══ Records shown
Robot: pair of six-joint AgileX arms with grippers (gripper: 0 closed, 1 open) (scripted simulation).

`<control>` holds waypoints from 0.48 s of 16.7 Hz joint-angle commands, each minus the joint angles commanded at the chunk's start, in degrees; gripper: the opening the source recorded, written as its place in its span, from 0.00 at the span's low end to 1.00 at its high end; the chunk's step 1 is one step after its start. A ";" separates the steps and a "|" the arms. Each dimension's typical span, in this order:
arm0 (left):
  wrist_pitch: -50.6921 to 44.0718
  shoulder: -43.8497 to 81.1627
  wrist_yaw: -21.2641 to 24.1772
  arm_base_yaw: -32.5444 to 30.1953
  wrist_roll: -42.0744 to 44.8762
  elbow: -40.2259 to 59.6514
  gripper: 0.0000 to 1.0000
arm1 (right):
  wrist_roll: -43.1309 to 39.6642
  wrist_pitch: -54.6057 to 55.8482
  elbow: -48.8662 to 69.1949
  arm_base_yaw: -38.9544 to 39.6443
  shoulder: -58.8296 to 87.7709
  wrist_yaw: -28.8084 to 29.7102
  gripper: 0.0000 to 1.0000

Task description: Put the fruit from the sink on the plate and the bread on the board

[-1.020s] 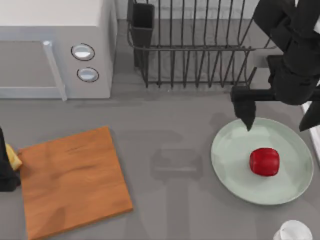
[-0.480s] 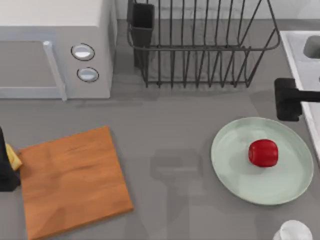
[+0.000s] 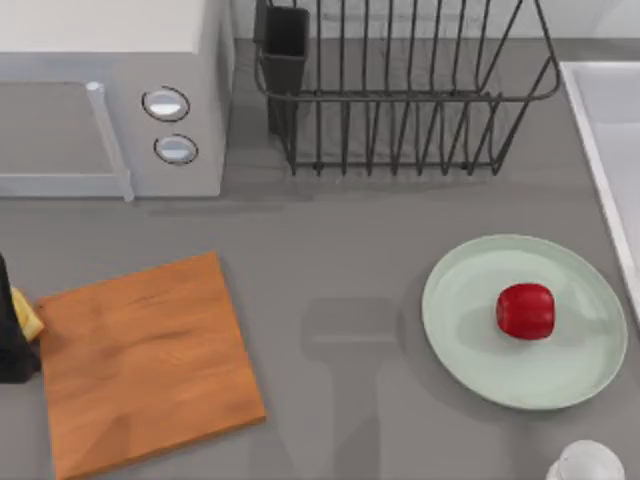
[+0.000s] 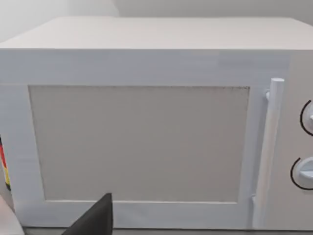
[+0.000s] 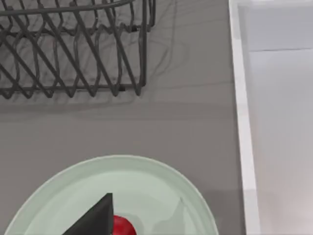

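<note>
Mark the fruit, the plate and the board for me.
fruit (image 3: 526, 311), top view, centre of its red top.
plate (image 3: 470, 340), top view, bare left part.
board (image 3: 145, 360), top view, middle of its surface.

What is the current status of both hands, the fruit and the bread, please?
Left hand at board's left edge, bread against it. Fruit on plate. Nothing in the way.

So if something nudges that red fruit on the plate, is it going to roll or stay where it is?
It would probably roll: the fruit looks rounded and glossy, so likely smooth and slippery. It sits loose near the middle of the plate, whose shallow rim might stop a gentle roll but probably not a firm push.
</note>
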 joint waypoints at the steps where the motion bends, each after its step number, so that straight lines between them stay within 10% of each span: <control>1: 0.00 0.00 0.00 0.00 0.00 0.00 1.00 | -1.28 3.72 -4.78 -1.24 -5.72 0.00 1.00; 8: 0.00 0.00 0.00 0.00 0.00 0.00 1.00 | -7.80 22.66 -27.16 -7.50 -29.99 -0.01 1.00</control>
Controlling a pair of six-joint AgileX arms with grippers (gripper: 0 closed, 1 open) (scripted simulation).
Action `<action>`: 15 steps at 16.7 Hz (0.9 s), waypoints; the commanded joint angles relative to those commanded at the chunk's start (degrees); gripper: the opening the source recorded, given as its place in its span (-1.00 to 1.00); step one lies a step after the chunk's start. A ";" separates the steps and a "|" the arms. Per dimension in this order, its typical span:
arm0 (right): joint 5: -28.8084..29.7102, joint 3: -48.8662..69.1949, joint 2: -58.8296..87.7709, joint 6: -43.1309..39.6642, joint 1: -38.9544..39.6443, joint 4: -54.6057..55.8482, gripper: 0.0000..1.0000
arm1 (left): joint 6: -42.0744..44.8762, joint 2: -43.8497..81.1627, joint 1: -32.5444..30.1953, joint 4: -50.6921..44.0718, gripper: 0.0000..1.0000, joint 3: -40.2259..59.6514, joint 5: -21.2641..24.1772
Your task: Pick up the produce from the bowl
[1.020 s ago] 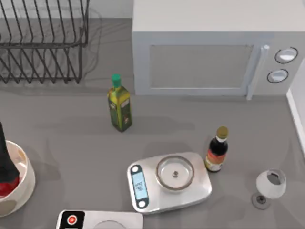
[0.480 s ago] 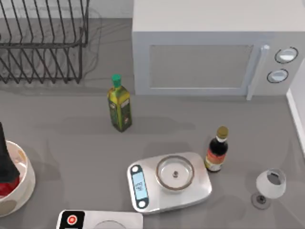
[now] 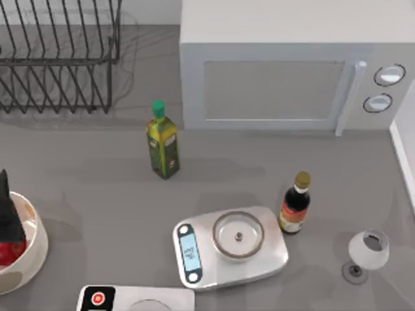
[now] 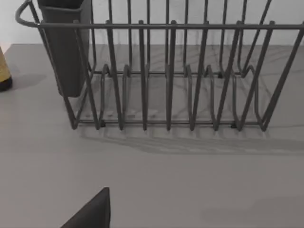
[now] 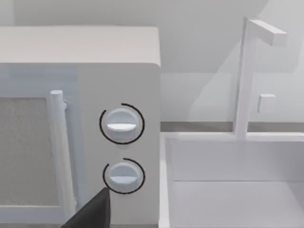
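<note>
Your left gripper (image 3: 8, 217) hangs over the wide cream-white bowl (image 3: 32, 259) at the left edge of the matte grey table (image 3: 97, 188). Beyond it stands the dark wire dish rack (image 3: 58, 58). To its right stand the green oil bottle (image 3: 162, 140), steel scale (image 3: 228, 246), dark sauce bottle (image 3: 296, 203), clear wine glass (image 3: 367, 253) and white microwave (image 3: 292, 65).

produce (image 3: 8, 253) in bowl (image 3: 35, 249) at table's left, scale (image 3: 230, 246) right

Table (image 3: 97, 194) open btwn bowl (image 3: 35, 249) & oil bottle (image 3: 162, 139).
</note>
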 joint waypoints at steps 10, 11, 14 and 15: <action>0.00 0.00 0.00 0.00 0.00 0.00 1.00 | 0.60 49.63 0.00 -35.09 1.00 31.80 0.00; 0.00 0.00 0.00 0.00 0.00 0.00 1.00 | 0.65 54.11 0.00 -38.20 1.00 34.59 0.00; 0.00 0.00 0.00 0.00 0.00 0.00 1.00 | 0.78 64.93 0.00 -45.71 1.00 41.38 0.00; 0.00 0.00 0.00 0.00 0.00 0.00 1.00 | 0.81 67.40 0.00 -47.50 1.00 43.00 0.00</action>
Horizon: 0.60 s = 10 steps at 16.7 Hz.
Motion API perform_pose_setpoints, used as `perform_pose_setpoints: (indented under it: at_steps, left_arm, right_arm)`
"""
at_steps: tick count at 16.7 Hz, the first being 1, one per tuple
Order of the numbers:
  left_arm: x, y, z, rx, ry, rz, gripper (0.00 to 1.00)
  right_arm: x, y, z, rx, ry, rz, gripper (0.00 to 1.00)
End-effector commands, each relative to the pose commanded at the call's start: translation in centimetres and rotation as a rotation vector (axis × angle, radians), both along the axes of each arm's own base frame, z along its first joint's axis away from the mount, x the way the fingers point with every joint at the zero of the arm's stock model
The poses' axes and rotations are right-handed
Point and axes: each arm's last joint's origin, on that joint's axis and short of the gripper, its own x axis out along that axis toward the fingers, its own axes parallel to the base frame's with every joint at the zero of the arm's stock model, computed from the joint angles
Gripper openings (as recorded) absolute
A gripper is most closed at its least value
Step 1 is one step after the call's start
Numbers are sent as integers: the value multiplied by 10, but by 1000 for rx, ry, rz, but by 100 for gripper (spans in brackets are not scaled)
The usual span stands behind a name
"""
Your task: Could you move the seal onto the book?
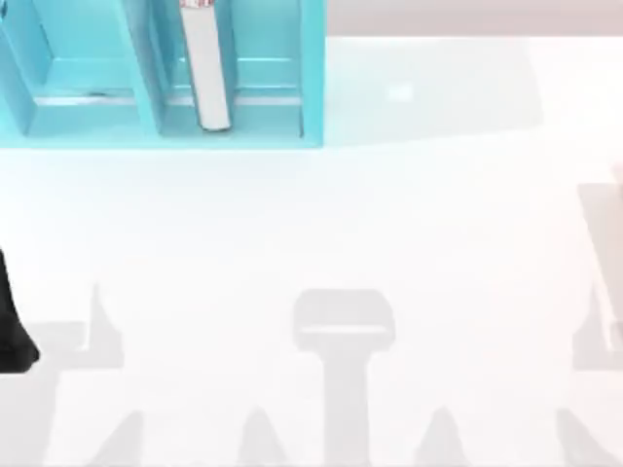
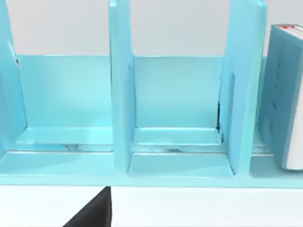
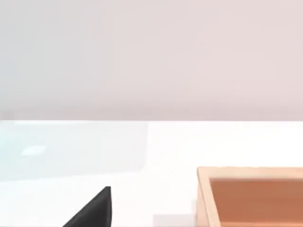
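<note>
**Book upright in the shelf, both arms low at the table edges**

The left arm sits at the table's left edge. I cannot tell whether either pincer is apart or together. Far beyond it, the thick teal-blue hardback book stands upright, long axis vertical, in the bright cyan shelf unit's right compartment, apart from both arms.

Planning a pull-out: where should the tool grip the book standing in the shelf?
Probably pinch the book across its covers at the exposed near edge, coming from the shelf unit's open front; it stands upright between dividers.
</note>
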Motion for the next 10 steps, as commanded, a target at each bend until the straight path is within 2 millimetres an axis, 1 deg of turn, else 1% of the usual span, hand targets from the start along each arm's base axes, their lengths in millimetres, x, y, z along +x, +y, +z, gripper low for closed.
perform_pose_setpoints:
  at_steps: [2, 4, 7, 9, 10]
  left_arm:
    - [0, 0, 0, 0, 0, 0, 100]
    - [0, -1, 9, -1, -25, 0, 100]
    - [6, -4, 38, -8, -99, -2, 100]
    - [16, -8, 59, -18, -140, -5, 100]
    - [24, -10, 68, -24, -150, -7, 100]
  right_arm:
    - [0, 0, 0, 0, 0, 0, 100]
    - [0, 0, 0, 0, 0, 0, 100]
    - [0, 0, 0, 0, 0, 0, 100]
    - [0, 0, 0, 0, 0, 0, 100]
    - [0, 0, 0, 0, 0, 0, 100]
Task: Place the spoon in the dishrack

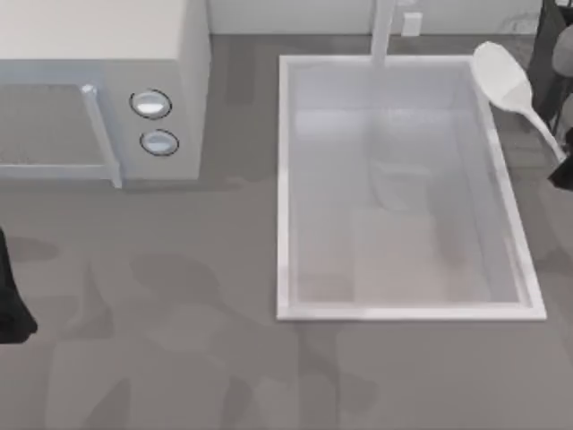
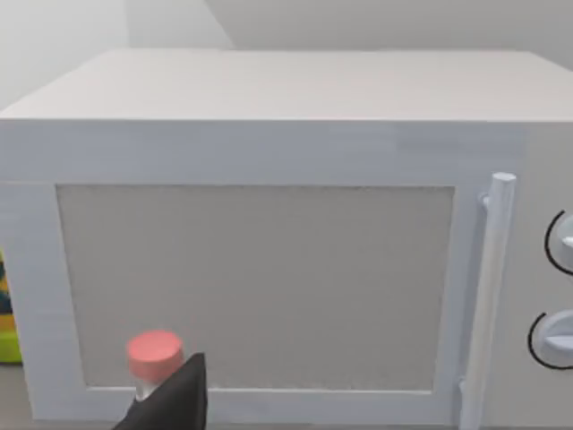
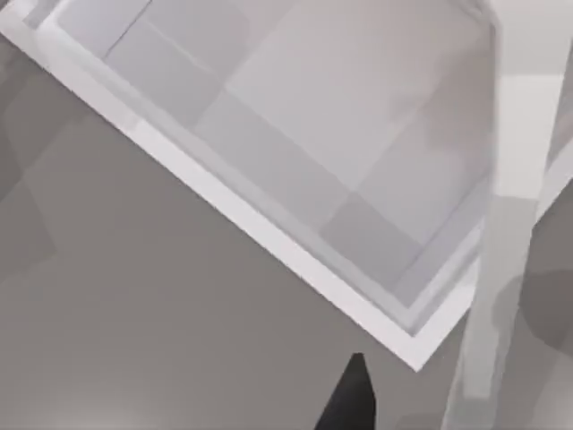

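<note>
The white spoon hangs tilted over the far right corner of the sink, bowl toward the back. Its slim handle runs down to my right gripper at the top view's right edge, which is shut on the handle's end. The dishrack is a dark form at the far right corner, partly in view, just beyond the spoon's bowl. In the right wrist view one dark fingertip shows above the counter beside the sink's corner. My left arm is parked at the left edge.
A white sink basin with a faucet fills the middle right. A white microwave stands at the back left; the left wrist view faces its door, with a red-capped item in front.
</note>
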Controlling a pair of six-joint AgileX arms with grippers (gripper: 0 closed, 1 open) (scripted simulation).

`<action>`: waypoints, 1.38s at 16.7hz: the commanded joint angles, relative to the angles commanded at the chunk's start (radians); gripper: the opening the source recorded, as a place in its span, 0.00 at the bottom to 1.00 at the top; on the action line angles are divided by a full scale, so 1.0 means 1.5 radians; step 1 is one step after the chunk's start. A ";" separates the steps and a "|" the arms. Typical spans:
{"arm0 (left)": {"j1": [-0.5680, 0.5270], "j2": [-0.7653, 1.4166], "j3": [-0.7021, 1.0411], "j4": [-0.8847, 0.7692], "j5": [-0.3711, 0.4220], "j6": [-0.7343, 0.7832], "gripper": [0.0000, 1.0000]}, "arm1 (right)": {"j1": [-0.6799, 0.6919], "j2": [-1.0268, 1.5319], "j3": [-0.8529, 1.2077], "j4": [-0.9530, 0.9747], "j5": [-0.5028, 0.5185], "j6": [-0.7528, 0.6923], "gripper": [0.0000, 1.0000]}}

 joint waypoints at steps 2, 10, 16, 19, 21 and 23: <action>0.000 0.000 0.000 0.000 0.000 0.000 1.00 | -0.098 -0.033 -0.023 0.114 -0.046 0.042 0.00; 0.000 0.000 0.000 0.000 0.000 0.000 1.00 | -0.485 -0.195 -0.121 0.570 -0.234 0.209 0.00; 0.000 0.000 0.000 0.000 0.000 0.000 1.00 | -0.587 -0.253 -0.149 0.675 -0.291 0.264 0.00; 0.000 0.000 0.000 0.000 0.000 0.000 1.00 | -0.585 -0.251 -0.147 0.673 -0.290 0.264 0.00; 0.000 0.000 0.000 0.000 0.000 0.000 1.00 | -0.581 -0.242 -0.147 0.682 -0.288 0.264 0.00; 0.000 0.000 0.000 0.000 0.000 0.000 1.00 | -0.568 -0.206 -0.149 0.718 -0.276 0.265 0.00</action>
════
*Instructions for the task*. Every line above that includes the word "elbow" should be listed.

*Written solution*.
  elbow: -40.2259 to 59.6514
  elbow: -48.8662 to 69.1949

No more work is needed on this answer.